■ Try it
Word for word, restate the lines of the data below between those holding "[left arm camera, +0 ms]" and "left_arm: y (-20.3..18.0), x", inclusive; pictures do not belong in the copy.

■ Supplied data
-*-
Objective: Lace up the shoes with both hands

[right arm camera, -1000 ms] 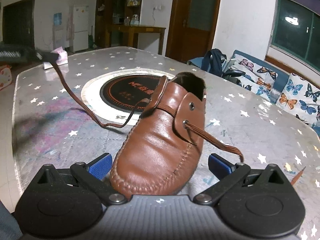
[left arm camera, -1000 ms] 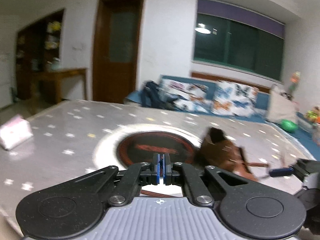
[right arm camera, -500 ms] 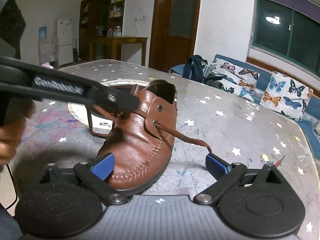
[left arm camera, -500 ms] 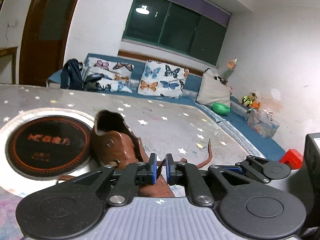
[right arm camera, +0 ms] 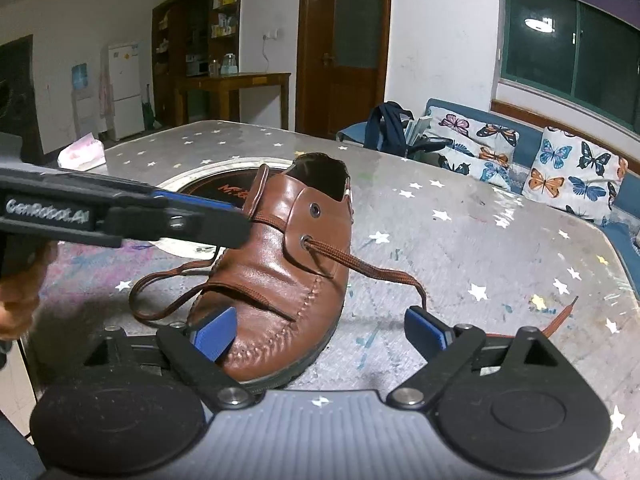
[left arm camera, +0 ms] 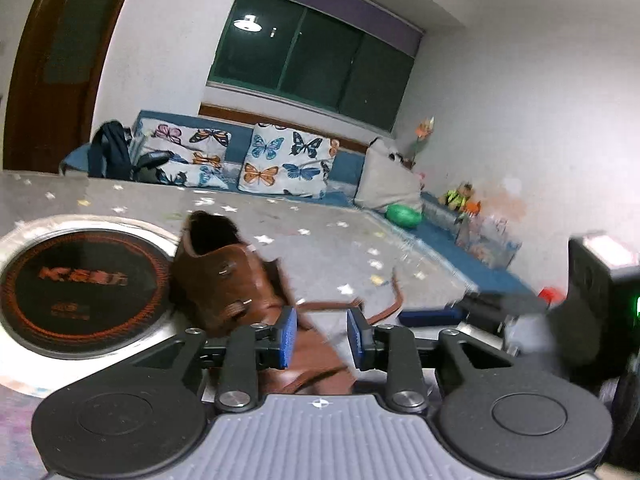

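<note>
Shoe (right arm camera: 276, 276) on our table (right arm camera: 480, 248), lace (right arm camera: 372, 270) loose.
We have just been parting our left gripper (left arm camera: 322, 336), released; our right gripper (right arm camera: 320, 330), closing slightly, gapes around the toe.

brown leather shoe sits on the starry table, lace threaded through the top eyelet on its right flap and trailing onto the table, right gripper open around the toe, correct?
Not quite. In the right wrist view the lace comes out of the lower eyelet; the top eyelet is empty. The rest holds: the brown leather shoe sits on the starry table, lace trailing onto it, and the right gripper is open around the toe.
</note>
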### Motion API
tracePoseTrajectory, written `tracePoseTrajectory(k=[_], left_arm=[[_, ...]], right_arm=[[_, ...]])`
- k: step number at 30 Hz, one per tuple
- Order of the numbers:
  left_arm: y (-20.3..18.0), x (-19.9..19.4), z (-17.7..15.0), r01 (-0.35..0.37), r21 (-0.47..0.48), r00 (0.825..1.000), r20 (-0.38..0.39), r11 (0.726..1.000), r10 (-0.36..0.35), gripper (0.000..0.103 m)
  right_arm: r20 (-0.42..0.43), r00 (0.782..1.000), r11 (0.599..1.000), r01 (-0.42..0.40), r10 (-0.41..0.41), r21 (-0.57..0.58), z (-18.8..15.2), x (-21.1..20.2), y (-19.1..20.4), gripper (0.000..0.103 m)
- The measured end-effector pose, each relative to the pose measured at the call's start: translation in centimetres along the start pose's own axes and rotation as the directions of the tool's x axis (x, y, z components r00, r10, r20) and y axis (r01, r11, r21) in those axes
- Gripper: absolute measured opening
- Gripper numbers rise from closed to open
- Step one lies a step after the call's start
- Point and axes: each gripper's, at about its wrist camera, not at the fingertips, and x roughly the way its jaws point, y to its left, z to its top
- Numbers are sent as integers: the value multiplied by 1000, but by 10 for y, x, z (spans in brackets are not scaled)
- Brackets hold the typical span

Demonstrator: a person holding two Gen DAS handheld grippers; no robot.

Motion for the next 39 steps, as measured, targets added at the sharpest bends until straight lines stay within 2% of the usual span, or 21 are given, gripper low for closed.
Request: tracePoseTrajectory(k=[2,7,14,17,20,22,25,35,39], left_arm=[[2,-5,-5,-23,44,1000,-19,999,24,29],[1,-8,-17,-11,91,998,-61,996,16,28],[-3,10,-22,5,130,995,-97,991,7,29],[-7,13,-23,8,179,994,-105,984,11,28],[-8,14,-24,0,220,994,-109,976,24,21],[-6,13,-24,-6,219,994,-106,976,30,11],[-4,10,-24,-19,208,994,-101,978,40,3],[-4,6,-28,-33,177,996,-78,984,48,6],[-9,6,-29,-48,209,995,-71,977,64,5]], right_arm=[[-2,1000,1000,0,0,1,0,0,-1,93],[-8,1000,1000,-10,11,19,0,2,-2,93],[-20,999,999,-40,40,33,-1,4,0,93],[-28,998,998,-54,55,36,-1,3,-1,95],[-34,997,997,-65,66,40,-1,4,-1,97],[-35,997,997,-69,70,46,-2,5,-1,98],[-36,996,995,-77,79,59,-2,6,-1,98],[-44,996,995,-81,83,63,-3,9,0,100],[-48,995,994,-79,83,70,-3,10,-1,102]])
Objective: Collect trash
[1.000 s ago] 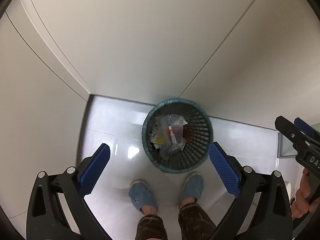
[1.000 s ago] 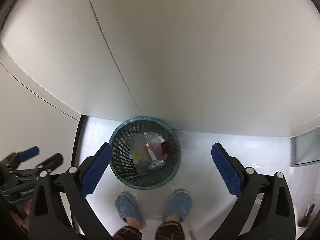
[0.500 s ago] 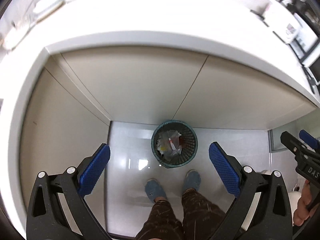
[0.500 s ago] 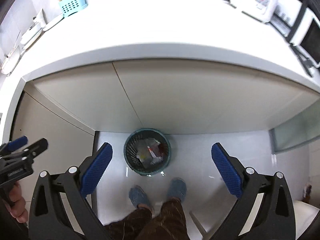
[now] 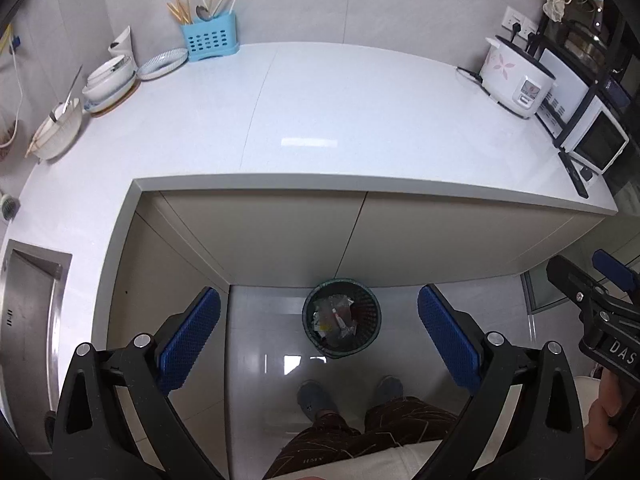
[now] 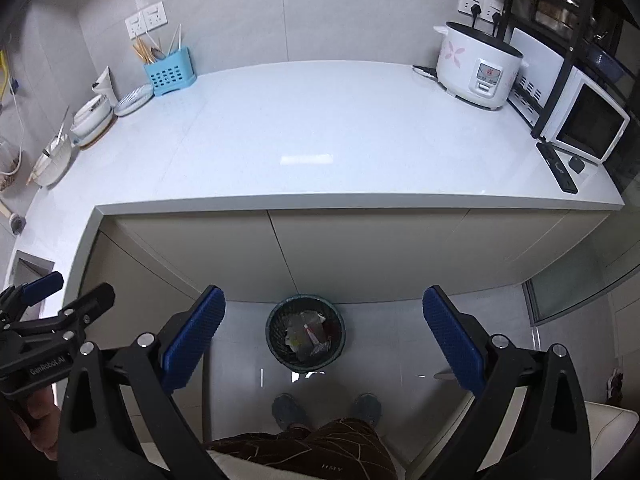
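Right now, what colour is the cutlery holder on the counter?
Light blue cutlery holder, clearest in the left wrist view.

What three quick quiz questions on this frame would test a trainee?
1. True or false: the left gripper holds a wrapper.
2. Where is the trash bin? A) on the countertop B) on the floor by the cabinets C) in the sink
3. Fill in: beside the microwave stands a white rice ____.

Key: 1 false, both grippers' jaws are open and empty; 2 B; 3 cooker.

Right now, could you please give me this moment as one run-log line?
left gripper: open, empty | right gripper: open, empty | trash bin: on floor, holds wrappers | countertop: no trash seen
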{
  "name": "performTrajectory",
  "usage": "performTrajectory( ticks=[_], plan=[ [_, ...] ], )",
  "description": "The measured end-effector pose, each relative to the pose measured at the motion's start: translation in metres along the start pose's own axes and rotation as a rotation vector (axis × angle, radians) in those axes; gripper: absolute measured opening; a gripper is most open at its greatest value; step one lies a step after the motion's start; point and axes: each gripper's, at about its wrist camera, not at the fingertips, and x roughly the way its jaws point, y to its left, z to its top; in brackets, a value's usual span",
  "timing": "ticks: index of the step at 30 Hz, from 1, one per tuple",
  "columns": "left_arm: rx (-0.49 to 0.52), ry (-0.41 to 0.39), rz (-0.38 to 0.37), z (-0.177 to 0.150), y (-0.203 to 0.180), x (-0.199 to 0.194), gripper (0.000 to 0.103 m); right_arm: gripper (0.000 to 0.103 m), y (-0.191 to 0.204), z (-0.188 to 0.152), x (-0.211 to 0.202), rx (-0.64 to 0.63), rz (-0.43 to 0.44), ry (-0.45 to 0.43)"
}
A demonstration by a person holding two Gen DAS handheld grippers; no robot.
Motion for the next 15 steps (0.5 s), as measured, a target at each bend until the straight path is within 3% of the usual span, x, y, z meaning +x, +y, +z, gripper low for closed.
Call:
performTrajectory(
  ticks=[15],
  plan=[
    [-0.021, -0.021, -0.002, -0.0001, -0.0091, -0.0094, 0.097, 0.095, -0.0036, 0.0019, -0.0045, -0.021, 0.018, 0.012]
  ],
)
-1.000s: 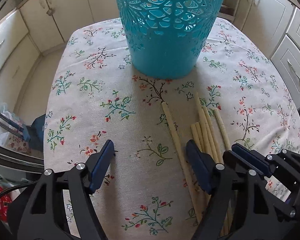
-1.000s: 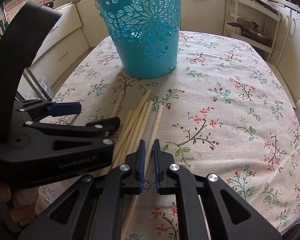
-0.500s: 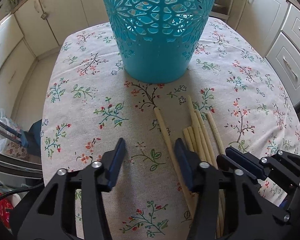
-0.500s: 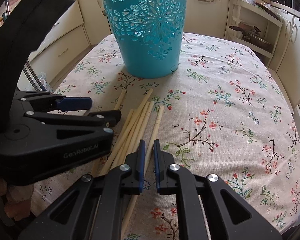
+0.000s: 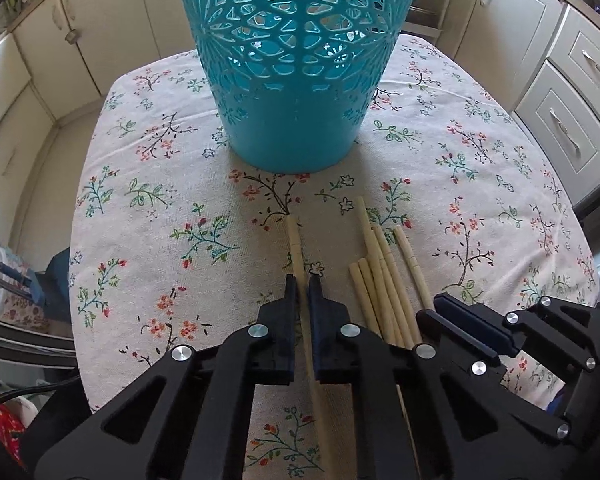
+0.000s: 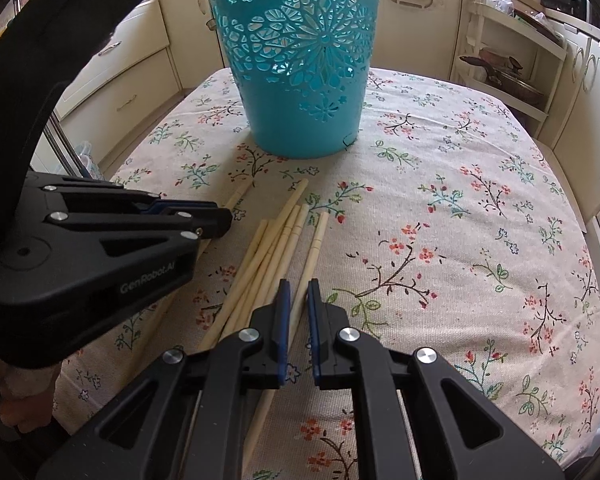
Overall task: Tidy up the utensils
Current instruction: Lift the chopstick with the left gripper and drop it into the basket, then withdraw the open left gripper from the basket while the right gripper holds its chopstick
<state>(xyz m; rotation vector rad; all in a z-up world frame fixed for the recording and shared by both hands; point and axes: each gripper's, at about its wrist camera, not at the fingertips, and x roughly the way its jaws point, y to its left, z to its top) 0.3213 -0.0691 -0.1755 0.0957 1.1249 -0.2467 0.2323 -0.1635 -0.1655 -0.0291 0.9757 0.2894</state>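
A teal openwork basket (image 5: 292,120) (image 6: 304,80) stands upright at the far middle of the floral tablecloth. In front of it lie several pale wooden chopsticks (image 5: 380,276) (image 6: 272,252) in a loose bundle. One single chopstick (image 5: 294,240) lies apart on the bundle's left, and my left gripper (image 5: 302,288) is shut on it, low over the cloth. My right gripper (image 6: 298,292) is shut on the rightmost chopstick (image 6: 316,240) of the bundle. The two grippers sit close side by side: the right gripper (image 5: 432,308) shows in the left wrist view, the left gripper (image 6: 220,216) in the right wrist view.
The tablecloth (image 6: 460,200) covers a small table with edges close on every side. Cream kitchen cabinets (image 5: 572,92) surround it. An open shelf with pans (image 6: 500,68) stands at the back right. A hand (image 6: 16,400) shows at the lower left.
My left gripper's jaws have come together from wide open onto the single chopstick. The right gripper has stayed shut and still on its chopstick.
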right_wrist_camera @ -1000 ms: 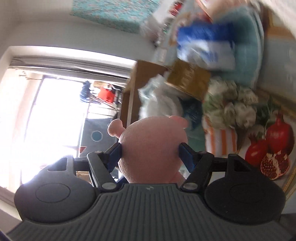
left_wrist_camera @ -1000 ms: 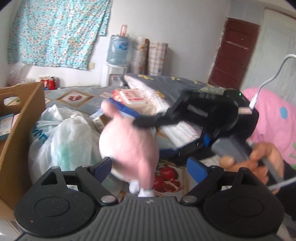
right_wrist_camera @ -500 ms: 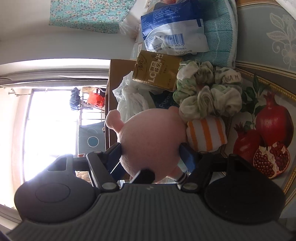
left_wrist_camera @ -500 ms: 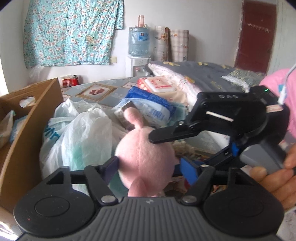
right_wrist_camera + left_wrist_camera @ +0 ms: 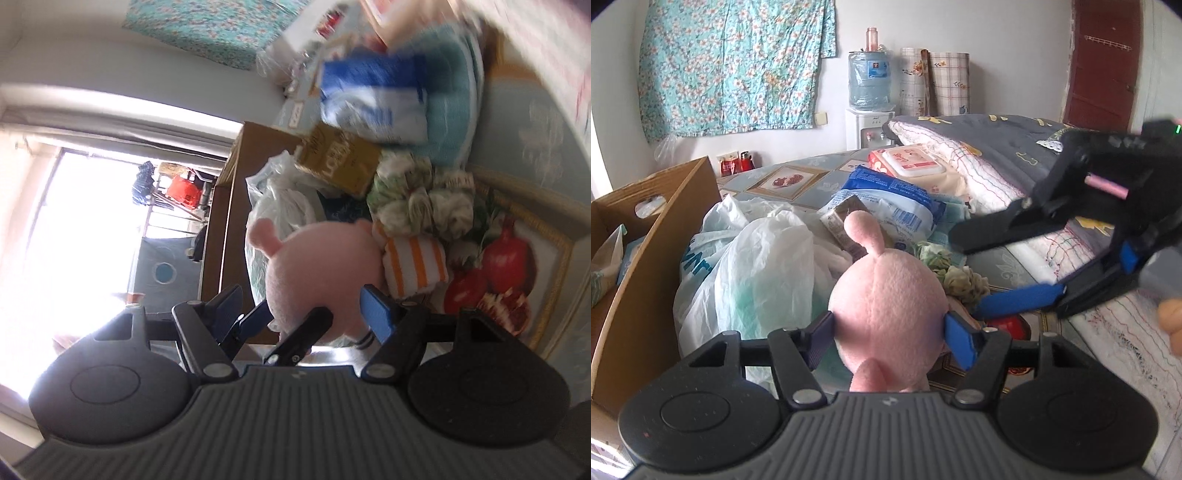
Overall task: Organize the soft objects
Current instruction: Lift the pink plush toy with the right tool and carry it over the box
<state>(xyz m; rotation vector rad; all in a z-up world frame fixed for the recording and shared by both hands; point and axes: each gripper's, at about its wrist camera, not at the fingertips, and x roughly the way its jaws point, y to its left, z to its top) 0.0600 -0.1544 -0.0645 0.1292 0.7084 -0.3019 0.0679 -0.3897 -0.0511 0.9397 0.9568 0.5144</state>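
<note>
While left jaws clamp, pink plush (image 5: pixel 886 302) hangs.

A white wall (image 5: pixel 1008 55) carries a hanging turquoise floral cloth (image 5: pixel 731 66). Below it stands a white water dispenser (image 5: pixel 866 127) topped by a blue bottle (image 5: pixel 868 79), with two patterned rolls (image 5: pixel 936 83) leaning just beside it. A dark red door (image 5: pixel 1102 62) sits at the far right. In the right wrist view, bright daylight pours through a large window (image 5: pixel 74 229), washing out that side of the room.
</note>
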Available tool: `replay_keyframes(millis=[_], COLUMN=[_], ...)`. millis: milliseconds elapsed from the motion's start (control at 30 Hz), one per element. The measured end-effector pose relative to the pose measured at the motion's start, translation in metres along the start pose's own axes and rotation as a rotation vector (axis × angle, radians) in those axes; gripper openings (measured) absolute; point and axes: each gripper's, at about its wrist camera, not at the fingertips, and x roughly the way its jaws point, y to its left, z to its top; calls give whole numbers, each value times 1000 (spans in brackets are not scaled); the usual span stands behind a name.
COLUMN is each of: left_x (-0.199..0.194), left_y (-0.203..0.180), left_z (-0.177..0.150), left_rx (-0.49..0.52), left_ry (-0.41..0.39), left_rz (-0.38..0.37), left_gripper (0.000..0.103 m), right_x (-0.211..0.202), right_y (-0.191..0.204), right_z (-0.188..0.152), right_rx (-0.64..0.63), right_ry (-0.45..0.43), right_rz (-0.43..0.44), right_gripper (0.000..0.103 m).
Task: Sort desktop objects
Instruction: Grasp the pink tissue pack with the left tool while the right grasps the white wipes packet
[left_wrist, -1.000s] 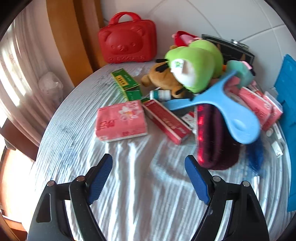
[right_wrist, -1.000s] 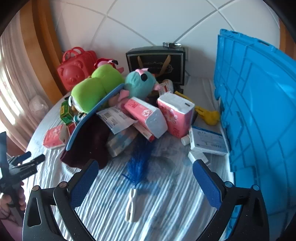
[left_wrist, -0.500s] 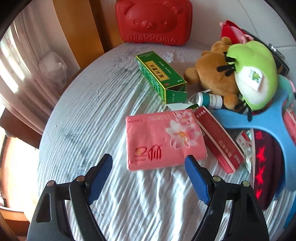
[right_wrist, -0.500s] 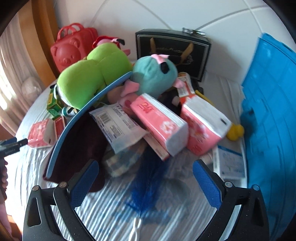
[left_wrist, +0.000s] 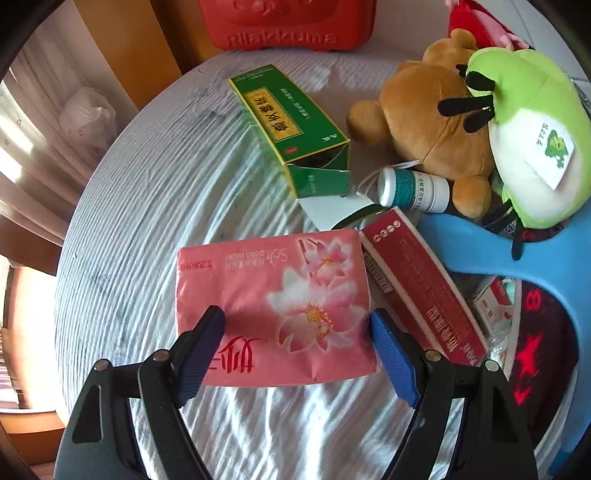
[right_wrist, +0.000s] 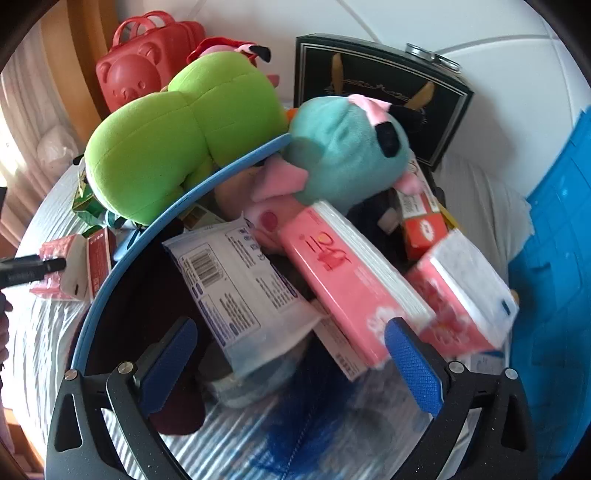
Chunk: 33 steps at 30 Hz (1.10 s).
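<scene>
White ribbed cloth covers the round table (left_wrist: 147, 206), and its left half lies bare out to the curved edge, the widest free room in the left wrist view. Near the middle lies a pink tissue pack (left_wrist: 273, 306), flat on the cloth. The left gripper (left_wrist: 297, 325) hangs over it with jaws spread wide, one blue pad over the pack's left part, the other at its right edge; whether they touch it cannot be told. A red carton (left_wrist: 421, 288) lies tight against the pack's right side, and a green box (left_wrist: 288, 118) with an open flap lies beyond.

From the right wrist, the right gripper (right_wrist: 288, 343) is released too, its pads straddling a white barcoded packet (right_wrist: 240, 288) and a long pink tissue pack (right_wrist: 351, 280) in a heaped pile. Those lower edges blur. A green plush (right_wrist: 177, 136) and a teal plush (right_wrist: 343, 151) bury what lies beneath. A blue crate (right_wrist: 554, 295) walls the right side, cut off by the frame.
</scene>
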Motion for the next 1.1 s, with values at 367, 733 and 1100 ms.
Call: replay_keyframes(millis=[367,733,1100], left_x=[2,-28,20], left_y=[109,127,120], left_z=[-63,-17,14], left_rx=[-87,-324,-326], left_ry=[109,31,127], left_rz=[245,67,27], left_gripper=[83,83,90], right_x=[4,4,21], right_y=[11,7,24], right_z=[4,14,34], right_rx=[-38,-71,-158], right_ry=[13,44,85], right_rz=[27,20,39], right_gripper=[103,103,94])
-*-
■ Solved exercise
[left arm camera, +0 ms] 

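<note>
Shoe (right arm camera: 276, 276) on our table (right arm camera: 480, 248), lace (right arm camera: 372, 270) loose.
We have just been parting our left gripper (left arm camera: 322, 336), released; our right gripper (right arm camera: 320, 330), closing slightly, gapes around the toe.

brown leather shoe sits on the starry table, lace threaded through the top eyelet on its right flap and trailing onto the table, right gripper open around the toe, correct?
Not quite. In the right wrist view the lace comes out of the lower eyelet; the top eyelet is empty. The rest holds: the brown leather shoe sits on the starry table, lace trailing onto it, and the right gripper is open around the toe.
</note>
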### Motion API
tracePoseTrajectory, written `tracePoseTrajectory(k=[_], left_arm=[[_, ...]], right_arm=[[_, ...]])`
- k: step number at 30 Hz, one per tuple
- Order of the numbers:
  left_arm: y (-20.3..18.0), x (-19.9..19.4), z (-17.7..15.0), r01 (-0.35..0.37), r21 (-0.47..0.48), r00 (0.825..1.000), r20 (-0.38..0.39), r11 (0.726..1.000), r10 (-0.36..0.35), gripper (0.000..0.103 m)

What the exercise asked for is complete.